Nigel Slater touring around his own garden
Nigel Slater touring around his own garden

There is the sort of cooking that flatters the existing smell of a summer garden (think of grilled aubergines with lemon-thyme and mint) and there are those that do it no favours at all (pizza for instance). Far be it from me to cramp anyone’s culinary style, but it is worth considering how your close neighbours will feel about the smell of your kimchi beef burgers before you fire up the grill.

The most wonderful food I have eaten outdoors was that which had been cooked over charcoal in a Japanese hibachi. The size of a window box, these domestic grills hold the charcoal in the base, while the food browns on a metal grill balanced on top.

I am not a fan of the disposable foil grill simply because they do so much damage.

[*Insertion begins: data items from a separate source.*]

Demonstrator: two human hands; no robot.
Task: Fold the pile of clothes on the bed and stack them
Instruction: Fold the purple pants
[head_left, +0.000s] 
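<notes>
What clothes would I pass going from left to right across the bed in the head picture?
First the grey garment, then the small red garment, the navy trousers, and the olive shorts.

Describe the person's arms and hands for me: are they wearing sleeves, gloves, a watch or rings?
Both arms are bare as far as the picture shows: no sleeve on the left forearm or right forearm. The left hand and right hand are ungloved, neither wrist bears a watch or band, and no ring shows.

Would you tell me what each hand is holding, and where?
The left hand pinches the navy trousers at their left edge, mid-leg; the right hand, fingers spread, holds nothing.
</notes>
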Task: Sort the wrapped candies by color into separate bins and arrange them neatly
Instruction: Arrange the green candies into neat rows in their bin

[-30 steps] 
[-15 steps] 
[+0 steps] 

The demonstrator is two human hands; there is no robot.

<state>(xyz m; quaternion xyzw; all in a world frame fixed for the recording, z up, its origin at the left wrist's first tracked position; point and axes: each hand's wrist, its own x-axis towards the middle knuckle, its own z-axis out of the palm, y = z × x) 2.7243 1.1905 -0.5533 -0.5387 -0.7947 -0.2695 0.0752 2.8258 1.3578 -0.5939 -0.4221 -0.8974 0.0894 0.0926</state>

Made of clay and steel, these aesthetically pleasing set-ups harness a lot of heat, so need to be sited on something well and truly heatproof. Many a lawn must bear scars of a misplaced hibachi. Being mostly rectangular or square rather than round, round, they are easier to store than something that resembles an industrial version of the Savoy Grill’s silver-plated beef trolley. It is all very well to talk of turning food lovingly over a charcoal

flame, but the real question is what to do with your outdoor cooking equipment once the garden chairs have been stored for the winter. Few things look sadder than a firepit full of winter rain and, let’s not beat around the bush, most garden barbecues are pretty ugly. Do they really have to be fire-engine red? Well, no, actually. I have recently spotted a few quite aesthetically pleasing numbers in which to cook your lunch that won’t look too out of place among the fiery red crocosmias.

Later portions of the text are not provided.